| WORK INSTRUCTION |
Give again, unaltered, the lines of the listing below that run from the line having "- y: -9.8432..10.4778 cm" through the line having "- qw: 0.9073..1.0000".
- - - - -
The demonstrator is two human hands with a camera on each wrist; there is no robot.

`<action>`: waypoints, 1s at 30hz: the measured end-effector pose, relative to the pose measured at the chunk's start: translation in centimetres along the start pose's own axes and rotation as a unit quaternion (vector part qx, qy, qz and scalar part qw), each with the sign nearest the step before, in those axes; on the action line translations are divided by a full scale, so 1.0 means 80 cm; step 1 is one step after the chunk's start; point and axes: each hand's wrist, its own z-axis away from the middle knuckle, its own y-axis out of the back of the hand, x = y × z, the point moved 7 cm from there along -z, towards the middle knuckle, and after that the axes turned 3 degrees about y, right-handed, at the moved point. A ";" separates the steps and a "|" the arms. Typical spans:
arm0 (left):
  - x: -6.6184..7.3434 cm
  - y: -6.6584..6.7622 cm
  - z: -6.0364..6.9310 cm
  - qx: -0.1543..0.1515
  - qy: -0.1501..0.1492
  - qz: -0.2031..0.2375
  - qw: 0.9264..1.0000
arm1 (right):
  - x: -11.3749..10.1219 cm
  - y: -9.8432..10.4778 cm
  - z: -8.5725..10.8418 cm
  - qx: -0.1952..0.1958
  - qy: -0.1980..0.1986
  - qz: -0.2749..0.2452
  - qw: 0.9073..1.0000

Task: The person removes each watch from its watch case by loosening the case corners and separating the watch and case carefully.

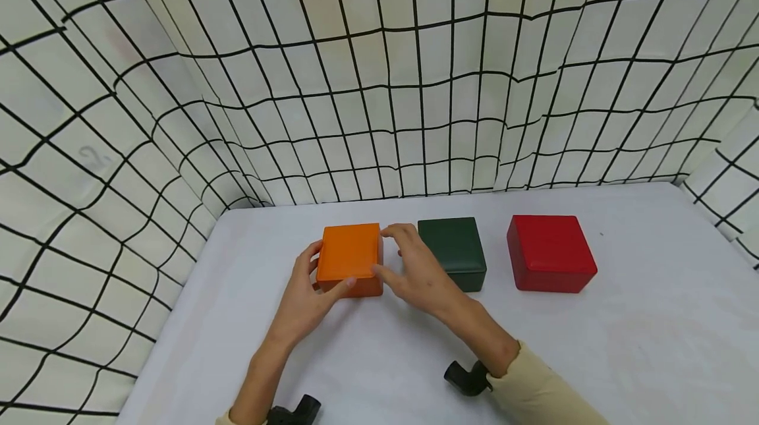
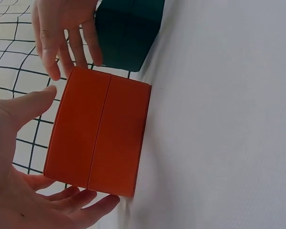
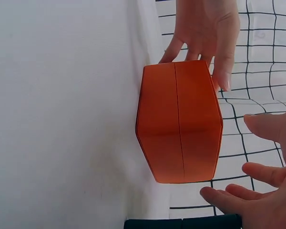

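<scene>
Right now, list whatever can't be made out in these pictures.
- Inside of the orange box: hidden by its closed lid, head view.
- Left part of the green box: behind the right hand, head view.
- Rest of the green box: cut off by the top edge, left wrist view.
- Dark speck: too small to identify, head view.

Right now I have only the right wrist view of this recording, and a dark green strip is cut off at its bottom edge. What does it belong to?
Observer: A green box, which the head view shows to the right of the orange box.

Operator: Anything past it?

Observer: Yes, a red box farther right, with a gap between the two.

Operator: Is the green one fully visible from the head?

Observer: No, the right hand hides its near left corner there.
</scene>
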 end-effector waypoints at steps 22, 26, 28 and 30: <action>-0.017 0.010 -0.013 -0.025 -0.018 0.006 0.999 | 0.001 -0.027 -0.016 -0.024 -0.076 -0.038 0.996; -0.020 0.009 -0.012 -0.024 -0.021 0.005 0.999 | 0.008 -0.033 -0.015 -0.023 -0.083 -0.057 0.995; -0.022 0.007 -0.013 -0.025 -0.020 0.005 0.999 | 0.011 -0.036 -0.015 -0.021 -0.084 -0.064 0.994; -0.023 0.006 -0.013 -0.025 -0.019 0.007 0.999 | 0.013 -0.038 -0.016 -0.018 -0.080 -0.067 0.994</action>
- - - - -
| EXERCISE RESPONSE |
  - y: -9.8432..10.4778 cm
  - z: -8.5725..10.8418 cm
  - qx: -0.1952..0.1958
  - qy: -0.1980..0.1986
  - qz: -0.2749..0.2452
  - qw: 0.9073..1.0000

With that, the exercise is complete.